• DATA SEGMENT
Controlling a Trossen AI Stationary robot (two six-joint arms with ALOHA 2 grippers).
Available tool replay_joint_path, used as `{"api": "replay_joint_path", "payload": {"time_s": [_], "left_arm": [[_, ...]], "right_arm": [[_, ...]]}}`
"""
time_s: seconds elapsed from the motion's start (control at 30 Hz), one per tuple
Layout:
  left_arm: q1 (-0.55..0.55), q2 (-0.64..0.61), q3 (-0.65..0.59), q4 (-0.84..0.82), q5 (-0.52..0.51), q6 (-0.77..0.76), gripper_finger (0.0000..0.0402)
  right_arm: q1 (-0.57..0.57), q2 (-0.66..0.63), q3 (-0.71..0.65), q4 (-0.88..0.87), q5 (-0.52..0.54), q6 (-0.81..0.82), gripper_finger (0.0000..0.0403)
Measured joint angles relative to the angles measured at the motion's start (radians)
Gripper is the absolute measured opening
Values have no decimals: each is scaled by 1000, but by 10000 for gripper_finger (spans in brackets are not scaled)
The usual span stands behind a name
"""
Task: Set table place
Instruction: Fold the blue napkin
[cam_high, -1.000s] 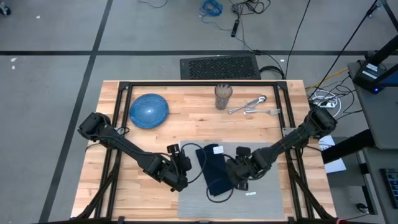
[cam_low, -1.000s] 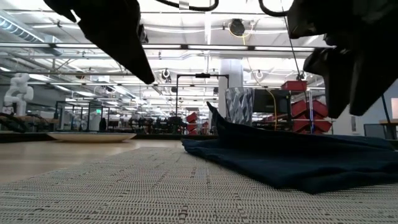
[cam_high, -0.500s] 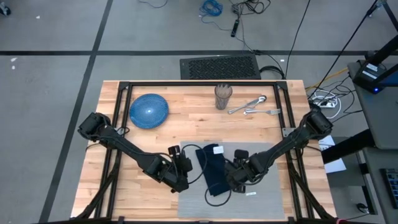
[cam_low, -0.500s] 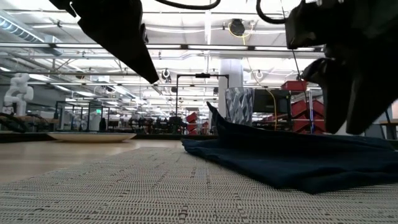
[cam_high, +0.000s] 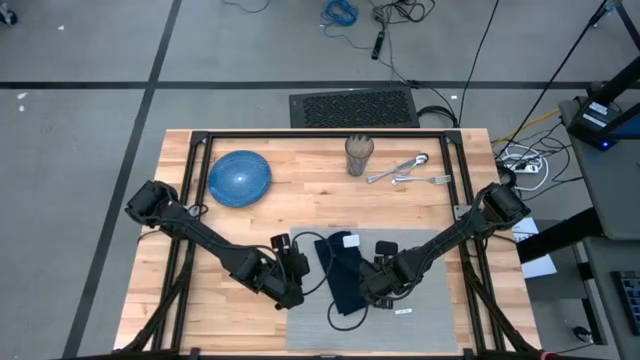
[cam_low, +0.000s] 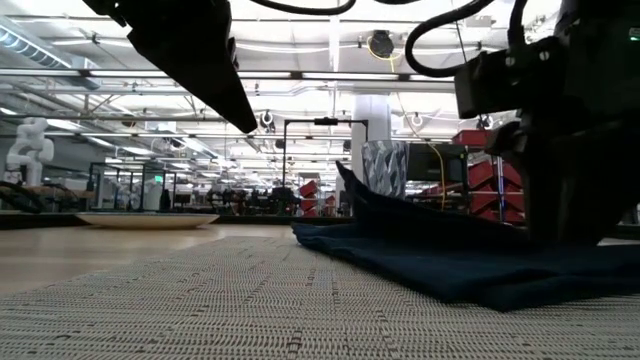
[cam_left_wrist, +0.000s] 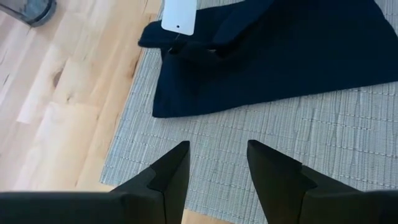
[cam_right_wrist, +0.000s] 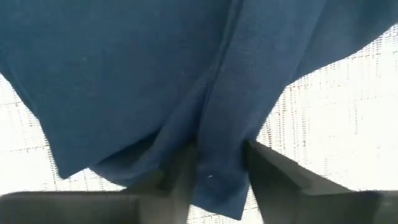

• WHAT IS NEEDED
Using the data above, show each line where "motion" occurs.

• SOLUTION TO THIS PROBLEM
time_s: seconds elapsed from the motion's start (control at 30 Hz), one per tuple
Measured joint angles relative to the angles measured at the motion's start (radians)

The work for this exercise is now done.